• _ACTIVITY_:
From the listing that follows, extract every line and set it down unaltered.

• _SOURCE DATA_:
[Start of section]

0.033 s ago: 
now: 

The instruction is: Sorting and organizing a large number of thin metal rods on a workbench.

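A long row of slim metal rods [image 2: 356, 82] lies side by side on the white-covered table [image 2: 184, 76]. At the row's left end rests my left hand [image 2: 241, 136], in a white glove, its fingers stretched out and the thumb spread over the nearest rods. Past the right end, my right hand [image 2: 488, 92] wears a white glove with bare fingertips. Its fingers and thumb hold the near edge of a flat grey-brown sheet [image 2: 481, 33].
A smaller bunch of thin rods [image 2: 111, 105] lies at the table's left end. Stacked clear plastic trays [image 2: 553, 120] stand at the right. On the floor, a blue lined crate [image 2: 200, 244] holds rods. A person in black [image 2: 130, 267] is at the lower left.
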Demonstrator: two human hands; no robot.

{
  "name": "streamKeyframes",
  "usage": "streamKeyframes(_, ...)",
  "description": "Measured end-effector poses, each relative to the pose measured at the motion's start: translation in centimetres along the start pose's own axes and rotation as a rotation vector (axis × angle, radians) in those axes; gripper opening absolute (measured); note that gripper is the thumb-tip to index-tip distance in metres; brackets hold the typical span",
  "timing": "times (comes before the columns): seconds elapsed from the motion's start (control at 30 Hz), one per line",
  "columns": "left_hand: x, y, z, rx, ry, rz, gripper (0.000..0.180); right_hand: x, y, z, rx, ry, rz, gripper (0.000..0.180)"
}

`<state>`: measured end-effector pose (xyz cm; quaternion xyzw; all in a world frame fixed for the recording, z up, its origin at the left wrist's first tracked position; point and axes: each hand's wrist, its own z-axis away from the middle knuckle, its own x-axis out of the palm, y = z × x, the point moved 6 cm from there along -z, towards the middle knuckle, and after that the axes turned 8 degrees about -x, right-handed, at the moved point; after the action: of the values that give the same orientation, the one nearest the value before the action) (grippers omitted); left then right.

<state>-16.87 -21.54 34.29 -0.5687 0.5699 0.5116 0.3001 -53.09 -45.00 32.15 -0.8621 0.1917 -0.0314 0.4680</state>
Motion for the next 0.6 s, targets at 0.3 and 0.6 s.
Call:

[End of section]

• _RESPONSE AREA_:
0.033 s ago: 
now: 

The instruction is: Sorting and organizing a large number of thin metal rods on a workbench.

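A long row of slim metal rods [image 2: 356, 82] lies side by side on the white-covered table [image 2: 184, 76]. At the row's left end rests my left hand [image 2: 241, 136], in a white glove, its fingers stretched out and the thumb spread over the nearest rods. Past the right end, my right hand [image 2: 488, 92] wears a white glove with bare fingertips. Its fingers and thumb hold the near edge of a flat grey-brown sheet [image 2: 481, 33].
A smaller bunch of thin rods [image 2: 111, 105] lies at the table's left end. Stacked clear plastic trays [image 2: 553, 120] stand at the right. On the floor, a blue lined crate [image 2: 200, 244] holds rods. A person in black [image 2: 130, 267] is at the lower left.
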Demonstrator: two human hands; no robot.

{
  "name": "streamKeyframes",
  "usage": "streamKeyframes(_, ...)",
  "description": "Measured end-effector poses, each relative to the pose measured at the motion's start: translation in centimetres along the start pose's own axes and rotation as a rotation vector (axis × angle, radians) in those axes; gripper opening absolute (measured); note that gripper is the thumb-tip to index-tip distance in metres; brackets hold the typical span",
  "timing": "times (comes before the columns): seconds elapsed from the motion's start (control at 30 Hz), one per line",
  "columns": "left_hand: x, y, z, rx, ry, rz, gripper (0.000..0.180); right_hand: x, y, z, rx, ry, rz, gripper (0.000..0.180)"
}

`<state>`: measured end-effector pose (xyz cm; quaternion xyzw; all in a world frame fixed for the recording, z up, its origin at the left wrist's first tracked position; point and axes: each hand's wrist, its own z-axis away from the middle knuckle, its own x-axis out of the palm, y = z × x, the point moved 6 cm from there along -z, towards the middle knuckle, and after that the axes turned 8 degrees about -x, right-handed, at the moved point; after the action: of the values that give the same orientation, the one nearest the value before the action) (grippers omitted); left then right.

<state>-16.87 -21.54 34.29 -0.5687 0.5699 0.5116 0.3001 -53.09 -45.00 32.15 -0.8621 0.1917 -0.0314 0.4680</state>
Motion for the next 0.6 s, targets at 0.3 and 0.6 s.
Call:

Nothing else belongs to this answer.